In July 2025, Arraf joined a new Gaza Freedom Flotilla mission, organized amid the tightened Israeli blockade of the Gaza Strip during the Gaza war. Between 26 and 27 July, the IDF seized the ship, towed it to the Port of Ashdod, and detained the activists on board, vowing to deport them to their respective countries. Arraf, holding Israeli citizenship, was released upon interrogation without being deported.

=== Electoral politics ===
In November 2021, Arraf declared her candidacy for Michigan's 10th congressional district in the 2022 election. Arraf placed fourth in the five-way Democratic primary held in August 2022, losing the nomination to Carl Marlinga.

Arraf was a candidate for the Democratic nomination in the 2024 election to the University of Michigan Board of Regents, challenging Shauna Ryder-Diggs and incumbent Denise Ilitch for the nomination.
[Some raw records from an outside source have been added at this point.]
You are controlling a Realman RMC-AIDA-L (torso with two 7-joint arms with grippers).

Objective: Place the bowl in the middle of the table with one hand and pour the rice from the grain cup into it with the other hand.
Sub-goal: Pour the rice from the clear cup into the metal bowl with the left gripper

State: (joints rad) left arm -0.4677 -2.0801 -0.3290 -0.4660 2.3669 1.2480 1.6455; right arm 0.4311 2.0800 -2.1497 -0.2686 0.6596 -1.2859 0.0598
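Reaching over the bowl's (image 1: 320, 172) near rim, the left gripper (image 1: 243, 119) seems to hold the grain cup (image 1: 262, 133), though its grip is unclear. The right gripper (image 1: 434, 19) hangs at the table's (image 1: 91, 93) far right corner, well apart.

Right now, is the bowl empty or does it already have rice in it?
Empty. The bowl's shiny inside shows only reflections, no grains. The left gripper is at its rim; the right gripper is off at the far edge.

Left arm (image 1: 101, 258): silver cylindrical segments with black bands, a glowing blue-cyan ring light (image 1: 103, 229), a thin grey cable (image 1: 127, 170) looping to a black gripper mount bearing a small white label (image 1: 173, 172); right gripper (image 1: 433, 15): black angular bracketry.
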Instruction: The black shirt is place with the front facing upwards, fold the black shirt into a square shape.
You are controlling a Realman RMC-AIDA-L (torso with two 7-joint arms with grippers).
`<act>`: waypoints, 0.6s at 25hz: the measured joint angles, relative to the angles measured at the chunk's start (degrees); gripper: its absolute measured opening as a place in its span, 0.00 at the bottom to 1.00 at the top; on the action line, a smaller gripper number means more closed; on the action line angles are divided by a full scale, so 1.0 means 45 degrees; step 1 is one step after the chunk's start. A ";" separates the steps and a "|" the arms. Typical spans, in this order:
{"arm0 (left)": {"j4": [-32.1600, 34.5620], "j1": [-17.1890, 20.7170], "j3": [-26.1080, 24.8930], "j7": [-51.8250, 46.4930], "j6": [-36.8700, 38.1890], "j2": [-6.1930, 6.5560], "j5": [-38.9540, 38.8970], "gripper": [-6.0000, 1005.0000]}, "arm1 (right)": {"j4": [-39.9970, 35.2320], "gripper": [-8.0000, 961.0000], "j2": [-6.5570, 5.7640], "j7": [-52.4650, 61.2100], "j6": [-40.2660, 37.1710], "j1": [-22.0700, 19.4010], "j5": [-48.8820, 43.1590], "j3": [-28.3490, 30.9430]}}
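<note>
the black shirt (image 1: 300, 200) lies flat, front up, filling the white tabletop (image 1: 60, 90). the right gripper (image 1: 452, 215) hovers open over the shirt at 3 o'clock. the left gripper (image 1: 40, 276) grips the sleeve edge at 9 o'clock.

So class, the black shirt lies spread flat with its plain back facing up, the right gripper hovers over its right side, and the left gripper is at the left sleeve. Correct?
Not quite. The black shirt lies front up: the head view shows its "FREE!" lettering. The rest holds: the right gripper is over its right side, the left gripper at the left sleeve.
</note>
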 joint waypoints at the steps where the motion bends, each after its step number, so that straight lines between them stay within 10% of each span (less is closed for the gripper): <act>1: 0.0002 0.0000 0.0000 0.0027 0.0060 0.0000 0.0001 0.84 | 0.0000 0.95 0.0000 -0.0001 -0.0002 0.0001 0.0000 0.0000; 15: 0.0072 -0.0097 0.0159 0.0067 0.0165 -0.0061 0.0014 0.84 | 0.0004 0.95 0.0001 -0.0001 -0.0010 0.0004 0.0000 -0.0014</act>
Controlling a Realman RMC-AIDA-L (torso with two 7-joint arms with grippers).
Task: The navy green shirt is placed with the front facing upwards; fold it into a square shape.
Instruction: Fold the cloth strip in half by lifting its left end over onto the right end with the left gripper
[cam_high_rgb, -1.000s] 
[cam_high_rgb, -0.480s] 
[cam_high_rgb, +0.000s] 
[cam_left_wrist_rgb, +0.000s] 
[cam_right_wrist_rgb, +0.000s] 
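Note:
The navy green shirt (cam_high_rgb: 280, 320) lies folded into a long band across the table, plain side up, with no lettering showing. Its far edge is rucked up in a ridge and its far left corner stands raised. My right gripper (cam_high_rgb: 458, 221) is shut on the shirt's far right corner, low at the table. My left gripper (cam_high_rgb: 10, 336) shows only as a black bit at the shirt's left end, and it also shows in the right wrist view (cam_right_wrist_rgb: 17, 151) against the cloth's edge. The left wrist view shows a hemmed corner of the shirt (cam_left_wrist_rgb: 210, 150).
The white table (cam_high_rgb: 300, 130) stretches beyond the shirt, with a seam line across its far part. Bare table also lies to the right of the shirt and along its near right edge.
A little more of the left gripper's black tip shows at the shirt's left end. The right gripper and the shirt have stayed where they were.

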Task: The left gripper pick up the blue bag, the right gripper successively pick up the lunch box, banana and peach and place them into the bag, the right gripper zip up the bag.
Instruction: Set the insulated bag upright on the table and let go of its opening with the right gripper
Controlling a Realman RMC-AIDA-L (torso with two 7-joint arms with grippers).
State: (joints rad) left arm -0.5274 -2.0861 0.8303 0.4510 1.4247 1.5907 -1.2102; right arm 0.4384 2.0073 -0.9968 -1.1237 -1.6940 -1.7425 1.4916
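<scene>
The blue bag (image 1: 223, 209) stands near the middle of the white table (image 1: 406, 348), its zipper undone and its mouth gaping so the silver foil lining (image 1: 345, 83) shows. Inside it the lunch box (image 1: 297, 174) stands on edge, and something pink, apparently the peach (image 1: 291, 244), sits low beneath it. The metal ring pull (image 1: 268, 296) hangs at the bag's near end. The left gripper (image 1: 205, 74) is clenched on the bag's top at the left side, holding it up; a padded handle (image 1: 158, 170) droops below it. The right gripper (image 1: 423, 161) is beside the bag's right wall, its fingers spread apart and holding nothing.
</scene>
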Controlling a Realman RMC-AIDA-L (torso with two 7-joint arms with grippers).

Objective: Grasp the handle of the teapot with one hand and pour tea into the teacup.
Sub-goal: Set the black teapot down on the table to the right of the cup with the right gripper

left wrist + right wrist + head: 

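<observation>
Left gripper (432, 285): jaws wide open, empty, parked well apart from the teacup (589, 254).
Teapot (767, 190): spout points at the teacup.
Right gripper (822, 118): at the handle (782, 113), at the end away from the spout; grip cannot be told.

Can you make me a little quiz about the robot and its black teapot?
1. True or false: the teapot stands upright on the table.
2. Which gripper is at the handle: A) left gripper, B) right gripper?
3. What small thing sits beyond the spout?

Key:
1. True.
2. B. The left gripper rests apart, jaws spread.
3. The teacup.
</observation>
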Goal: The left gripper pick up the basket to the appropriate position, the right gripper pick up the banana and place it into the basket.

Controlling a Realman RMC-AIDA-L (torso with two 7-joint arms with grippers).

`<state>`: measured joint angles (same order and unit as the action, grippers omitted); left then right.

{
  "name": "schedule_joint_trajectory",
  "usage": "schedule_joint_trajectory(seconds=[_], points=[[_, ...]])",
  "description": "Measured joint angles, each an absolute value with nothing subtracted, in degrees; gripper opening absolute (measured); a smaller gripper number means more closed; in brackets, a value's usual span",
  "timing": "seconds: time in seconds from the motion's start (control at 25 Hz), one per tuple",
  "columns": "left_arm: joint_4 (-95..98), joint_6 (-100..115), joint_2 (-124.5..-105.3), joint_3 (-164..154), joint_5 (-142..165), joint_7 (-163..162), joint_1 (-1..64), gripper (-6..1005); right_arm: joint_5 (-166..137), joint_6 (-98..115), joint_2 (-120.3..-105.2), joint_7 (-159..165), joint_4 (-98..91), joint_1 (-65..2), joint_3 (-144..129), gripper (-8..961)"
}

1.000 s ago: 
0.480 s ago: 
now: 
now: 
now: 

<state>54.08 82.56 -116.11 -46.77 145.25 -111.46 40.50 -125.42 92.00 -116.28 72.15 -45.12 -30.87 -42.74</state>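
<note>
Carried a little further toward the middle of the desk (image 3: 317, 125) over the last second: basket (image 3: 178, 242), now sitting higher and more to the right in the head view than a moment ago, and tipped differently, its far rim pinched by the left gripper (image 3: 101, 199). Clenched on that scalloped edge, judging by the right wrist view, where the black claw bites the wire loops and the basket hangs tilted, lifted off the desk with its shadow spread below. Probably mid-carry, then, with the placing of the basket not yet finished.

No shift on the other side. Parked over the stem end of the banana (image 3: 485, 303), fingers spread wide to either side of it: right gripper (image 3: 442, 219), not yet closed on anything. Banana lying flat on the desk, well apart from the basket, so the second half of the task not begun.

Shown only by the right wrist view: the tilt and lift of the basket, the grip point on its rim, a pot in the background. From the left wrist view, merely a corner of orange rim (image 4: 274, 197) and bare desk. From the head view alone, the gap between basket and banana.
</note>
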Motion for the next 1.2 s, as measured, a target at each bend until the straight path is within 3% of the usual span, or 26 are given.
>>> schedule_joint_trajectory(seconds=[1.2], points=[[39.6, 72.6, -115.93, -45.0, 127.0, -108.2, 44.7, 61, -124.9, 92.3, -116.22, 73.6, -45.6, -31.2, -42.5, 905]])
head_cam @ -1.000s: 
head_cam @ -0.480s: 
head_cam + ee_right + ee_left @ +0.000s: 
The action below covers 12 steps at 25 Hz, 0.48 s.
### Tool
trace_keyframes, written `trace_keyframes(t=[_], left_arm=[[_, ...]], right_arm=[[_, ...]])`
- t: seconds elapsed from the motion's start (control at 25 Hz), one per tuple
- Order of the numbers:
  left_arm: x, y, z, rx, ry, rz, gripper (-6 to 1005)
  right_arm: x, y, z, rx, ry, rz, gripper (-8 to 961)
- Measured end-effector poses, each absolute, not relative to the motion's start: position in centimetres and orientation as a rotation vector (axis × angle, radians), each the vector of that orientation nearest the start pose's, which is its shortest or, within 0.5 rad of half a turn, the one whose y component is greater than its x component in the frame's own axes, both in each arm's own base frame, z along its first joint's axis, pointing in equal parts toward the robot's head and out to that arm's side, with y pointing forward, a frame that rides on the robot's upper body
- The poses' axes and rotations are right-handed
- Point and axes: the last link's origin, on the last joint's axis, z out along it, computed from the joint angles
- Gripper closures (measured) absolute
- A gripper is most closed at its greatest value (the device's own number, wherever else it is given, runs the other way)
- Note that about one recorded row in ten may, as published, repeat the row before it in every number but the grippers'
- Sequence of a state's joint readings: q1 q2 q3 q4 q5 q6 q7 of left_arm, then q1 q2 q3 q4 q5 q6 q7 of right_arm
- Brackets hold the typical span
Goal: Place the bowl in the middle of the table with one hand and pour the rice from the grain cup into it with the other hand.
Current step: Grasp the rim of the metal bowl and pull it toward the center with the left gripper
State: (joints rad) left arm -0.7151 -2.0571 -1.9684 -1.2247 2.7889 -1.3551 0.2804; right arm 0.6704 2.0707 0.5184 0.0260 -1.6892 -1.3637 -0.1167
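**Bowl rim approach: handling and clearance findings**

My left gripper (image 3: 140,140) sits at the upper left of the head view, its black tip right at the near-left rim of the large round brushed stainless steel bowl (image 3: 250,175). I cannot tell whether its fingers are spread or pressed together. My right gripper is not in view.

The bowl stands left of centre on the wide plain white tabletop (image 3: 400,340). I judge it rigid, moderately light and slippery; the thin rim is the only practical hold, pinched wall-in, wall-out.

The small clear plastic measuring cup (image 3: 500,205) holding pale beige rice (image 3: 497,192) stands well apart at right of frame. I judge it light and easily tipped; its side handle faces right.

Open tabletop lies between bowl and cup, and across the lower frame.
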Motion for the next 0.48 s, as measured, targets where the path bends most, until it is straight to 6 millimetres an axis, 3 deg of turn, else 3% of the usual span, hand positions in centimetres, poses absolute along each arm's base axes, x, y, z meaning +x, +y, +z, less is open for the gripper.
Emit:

She launched her campaign in August 2024, at the urging of students angered by the university's response to the pro-Palestinian protests. Arraf lost by roughly 100 district-weighted votes in the straw poll at the party convention. Many of her supporters protested when the results were announced due to a perceived lack of transparency in calculation. A lawsuit is currently pending in the Ingham County Circuit Court. A judge denied a request for injunctive relief to stop the Michigan Secretary of State from finalizing November 2024 ballots.

== Personal life ==
Arraf married Adam Shapiro, another ISM co-founder, in 2002. They met while both were working at the Jerusalem center of Seeds of Peace.